• **Extracted records**:
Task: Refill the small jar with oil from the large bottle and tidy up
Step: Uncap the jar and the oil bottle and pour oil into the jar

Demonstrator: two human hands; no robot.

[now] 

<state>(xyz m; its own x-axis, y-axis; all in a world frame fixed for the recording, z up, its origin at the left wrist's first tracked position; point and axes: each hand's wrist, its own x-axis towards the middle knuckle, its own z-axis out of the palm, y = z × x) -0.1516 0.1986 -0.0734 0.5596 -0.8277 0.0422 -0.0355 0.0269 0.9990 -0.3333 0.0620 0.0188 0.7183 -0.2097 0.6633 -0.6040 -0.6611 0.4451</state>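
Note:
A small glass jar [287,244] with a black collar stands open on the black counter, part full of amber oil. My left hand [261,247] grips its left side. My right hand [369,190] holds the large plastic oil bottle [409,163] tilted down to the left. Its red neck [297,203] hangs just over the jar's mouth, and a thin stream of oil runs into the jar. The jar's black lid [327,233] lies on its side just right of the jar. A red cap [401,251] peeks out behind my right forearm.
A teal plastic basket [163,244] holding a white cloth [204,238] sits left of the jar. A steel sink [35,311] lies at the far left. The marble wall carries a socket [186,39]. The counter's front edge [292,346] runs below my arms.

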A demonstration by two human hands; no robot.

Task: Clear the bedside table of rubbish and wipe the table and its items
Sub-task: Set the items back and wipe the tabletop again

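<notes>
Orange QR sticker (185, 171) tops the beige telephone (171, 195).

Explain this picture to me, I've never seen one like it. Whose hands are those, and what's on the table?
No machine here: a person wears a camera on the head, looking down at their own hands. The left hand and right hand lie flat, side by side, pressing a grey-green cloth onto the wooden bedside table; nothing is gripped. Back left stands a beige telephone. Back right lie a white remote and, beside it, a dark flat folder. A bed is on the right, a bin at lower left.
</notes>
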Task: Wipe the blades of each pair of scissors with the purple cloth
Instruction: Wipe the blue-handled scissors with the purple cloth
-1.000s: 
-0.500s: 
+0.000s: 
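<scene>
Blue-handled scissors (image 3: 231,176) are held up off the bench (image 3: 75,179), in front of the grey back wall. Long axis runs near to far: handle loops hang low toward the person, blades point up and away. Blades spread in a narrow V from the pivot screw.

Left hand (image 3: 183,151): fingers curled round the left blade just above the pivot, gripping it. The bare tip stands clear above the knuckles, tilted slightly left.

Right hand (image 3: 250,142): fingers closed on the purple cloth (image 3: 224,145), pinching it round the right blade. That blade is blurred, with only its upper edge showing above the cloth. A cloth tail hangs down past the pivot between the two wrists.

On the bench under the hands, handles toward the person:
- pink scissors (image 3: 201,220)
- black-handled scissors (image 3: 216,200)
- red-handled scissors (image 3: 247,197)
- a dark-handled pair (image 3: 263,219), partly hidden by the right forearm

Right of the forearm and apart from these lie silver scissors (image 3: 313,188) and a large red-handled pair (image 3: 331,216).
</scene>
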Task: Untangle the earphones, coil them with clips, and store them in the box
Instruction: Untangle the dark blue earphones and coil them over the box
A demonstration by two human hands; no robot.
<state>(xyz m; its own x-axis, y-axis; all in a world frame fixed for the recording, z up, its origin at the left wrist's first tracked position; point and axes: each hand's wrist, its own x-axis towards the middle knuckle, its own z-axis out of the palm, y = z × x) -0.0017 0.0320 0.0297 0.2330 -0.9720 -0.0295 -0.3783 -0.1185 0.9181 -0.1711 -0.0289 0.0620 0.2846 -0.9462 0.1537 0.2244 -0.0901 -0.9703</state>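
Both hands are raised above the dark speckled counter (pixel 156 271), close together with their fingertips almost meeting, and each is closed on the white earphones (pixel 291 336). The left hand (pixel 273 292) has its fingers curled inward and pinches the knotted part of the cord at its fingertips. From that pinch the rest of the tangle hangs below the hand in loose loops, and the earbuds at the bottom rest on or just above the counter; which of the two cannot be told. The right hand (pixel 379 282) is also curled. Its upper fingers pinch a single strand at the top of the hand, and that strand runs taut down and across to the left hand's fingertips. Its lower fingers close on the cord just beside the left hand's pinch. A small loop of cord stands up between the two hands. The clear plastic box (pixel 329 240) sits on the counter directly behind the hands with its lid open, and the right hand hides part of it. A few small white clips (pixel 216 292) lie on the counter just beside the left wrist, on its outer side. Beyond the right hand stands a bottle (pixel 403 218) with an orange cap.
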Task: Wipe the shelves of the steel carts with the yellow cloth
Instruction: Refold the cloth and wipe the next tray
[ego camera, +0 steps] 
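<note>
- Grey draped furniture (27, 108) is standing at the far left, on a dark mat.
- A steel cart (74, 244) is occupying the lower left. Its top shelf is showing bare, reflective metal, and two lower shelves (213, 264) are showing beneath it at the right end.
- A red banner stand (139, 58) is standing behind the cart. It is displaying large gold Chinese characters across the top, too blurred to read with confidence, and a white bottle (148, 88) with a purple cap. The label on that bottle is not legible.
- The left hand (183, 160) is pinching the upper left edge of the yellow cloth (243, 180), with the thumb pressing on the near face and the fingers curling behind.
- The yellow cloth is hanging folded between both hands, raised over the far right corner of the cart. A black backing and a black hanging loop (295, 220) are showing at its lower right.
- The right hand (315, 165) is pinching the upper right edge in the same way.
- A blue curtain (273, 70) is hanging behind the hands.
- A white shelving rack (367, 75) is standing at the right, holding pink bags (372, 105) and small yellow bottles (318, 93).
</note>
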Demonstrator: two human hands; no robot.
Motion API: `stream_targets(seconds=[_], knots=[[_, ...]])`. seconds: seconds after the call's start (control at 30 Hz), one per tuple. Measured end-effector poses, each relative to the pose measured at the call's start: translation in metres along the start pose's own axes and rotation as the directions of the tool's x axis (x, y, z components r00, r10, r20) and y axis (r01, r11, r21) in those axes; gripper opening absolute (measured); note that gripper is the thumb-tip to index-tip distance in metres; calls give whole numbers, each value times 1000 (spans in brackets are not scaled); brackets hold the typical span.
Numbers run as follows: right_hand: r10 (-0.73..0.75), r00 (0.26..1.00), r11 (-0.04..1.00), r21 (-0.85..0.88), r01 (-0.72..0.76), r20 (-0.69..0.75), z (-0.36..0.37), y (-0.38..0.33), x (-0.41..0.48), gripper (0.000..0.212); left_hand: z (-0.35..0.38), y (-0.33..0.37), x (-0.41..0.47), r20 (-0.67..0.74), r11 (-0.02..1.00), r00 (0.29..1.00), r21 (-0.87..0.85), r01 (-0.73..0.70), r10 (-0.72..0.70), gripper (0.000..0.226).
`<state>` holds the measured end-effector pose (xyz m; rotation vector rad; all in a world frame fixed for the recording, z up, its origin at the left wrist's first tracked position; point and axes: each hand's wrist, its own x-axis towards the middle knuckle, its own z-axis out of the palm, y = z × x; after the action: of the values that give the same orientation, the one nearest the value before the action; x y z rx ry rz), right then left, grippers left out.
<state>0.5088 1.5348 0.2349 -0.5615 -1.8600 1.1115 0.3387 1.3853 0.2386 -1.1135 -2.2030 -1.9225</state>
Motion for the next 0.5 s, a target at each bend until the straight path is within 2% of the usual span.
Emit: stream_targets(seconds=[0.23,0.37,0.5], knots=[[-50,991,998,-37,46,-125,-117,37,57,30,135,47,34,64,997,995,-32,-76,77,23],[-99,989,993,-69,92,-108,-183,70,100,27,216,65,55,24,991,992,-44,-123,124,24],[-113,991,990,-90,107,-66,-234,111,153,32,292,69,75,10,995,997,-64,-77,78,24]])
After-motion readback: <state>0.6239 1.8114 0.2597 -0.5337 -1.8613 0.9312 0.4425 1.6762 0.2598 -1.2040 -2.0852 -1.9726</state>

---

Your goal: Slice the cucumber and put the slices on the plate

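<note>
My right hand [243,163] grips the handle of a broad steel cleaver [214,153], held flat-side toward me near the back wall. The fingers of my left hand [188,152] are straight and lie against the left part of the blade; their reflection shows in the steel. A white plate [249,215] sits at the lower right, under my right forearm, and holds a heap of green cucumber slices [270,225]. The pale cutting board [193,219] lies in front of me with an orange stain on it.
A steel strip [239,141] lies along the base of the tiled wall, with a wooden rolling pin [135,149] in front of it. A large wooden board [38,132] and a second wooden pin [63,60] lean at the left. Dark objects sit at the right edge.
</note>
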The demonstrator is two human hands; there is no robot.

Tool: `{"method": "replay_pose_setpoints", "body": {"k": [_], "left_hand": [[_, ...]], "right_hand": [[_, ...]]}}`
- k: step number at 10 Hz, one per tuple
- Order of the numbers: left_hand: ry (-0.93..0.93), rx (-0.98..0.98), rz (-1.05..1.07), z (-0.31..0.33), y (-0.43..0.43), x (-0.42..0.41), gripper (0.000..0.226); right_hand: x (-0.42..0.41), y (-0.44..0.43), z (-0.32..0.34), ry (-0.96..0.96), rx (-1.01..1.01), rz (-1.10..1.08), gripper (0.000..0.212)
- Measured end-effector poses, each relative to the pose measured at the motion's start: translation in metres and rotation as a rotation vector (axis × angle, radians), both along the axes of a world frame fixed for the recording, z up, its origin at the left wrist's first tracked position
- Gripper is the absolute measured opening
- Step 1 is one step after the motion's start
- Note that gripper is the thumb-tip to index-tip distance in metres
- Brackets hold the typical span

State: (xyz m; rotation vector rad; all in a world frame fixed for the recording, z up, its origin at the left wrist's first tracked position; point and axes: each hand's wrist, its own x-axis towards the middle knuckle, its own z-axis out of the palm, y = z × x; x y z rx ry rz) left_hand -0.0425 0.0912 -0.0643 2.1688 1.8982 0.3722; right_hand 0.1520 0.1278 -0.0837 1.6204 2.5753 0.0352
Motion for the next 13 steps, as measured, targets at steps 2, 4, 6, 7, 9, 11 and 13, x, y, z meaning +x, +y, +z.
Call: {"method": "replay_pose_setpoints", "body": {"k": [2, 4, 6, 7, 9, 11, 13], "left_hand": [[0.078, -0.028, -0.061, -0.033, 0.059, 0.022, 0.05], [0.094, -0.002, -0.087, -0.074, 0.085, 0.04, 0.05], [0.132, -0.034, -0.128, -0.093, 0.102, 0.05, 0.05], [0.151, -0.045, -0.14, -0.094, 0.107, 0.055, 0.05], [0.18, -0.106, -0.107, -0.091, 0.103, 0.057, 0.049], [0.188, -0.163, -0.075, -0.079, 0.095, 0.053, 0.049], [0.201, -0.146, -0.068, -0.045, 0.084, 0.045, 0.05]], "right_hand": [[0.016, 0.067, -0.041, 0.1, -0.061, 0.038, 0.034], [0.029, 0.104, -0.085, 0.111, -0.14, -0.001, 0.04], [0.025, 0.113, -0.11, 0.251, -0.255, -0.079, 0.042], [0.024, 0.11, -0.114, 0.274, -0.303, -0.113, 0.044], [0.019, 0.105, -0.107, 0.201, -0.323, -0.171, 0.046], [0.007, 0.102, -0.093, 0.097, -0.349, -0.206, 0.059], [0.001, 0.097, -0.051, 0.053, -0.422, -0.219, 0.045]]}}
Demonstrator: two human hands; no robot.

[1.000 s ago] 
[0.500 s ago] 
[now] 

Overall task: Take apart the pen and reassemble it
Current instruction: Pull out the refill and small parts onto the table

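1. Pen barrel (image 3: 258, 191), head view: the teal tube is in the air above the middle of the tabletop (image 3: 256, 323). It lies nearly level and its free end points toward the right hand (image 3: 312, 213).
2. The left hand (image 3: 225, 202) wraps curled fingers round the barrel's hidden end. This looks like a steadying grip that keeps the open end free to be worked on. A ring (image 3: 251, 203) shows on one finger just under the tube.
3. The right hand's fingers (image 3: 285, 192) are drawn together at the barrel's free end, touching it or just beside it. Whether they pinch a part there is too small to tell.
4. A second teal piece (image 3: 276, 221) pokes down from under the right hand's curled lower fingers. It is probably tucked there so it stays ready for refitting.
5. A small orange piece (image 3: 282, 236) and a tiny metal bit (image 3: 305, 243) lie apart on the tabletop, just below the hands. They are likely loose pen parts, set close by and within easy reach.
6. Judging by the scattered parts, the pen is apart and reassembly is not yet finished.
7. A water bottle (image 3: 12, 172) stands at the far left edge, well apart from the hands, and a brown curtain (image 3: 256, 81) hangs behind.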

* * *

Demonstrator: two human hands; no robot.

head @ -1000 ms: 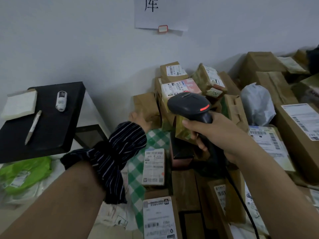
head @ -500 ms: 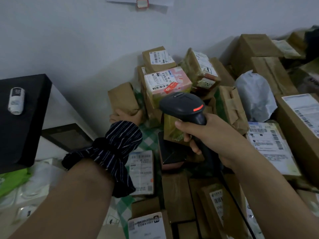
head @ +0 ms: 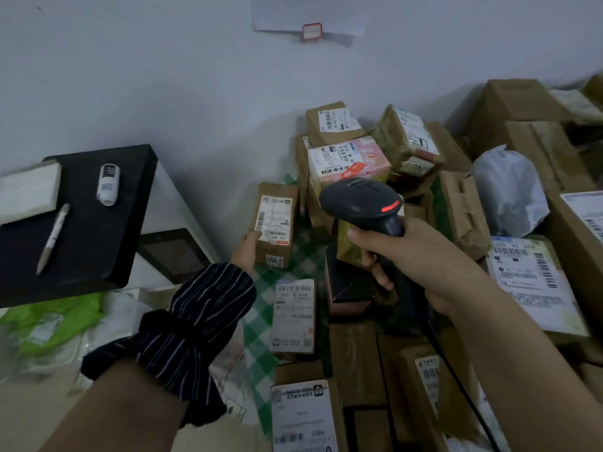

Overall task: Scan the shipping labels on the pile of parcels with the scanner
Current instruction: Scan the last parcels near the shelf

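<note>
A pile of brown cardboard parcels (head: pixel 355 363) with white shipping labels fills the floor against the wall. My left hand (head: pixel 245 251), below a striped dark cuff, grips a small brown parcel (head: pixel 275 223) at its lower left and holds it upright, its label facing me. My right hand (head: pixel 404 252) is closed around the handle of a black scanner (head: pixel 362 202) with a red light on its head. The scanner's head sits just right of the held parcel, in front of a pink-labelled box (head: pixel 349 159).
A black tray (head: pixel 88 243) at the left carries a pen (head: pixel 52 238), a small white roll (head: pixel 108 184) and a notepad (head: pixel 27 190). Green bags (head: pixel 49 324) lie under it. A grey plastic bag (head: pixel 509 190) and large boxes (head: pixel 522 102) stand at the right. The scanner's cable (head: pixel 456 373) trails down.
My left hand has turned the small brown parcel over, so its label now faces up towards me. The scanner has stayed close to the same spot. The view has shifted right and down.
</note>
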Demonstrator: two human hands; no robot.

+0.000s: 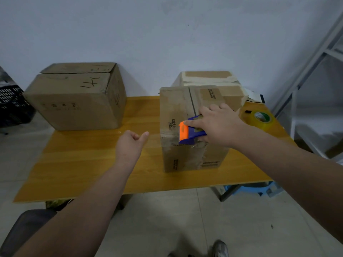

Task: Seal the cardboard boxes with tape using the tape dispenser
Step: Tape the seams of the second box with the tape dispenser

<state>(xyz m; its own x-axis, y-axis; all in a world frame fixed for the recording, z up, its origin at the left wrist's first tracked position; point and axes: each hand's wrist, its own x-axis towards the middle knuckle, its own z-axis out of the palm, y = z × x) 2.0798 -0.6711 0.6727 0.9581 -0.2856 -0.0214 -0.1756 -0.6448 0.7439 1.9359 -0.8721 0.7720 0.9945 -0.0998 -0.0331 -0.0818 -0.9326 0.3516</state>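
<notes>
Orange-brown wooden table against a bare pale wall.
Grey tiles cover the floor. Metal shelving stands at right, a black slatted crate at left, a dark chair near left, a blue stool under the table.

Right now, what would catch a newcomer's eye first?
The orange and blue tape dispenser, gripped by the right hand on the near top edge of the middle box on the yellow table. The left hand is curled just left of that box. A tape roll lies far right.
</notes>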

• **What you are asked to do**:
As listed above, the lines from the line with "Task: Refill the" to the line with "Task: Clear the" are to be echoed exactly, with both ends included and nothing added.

• **Output**:
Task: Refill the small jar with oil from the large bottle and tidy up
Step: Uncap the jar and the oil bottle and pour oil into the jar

Demonstrator: two human hands; no robot.

[now] 

<state>(xyz m; its own x-axis, y-axis; all in a world frame fixed for the recording, z up, its origin at the left wrist's first tracked position; point and axes: each hand's wrist, its own x-axis towards the middle knuckle, its own z-axis out of the palm, y = z × x) -0.1516 0.1986 -0.0734 0.5596 -0.8277 0.0422 -0.0355 0.0269 0.9990 -0.3333 0.0620 0.0188 0.7183 -0.2097 0.6633 -0.6040 -0.6611 0.4451</state>
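Note:
A small glass jar [287,244] with a black collar stands open on the black counter, part full of amber oil. My left hand [261,247] grips its left side. My right hand [369,190] holds the large plastic oil bottle [409,163] tilted down to the left. Its red neck [297,203] hangs just over the jar's mouth, and a thin stream of oil runs into the jar. The jar's black lid [327,233] lies on its side just right of the jar. A red cap [401,251] peeks out behind my right forearm.
A teal plastic basket [163,244] holding a white cloth [204,238] sits left of the jar. A steel sink [35,311] lies at the far left. The marble wall carries a socket [186,39]. The counter's front edge [292,346] runs below my arms.
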
A demonstration by two human hands; no robot.

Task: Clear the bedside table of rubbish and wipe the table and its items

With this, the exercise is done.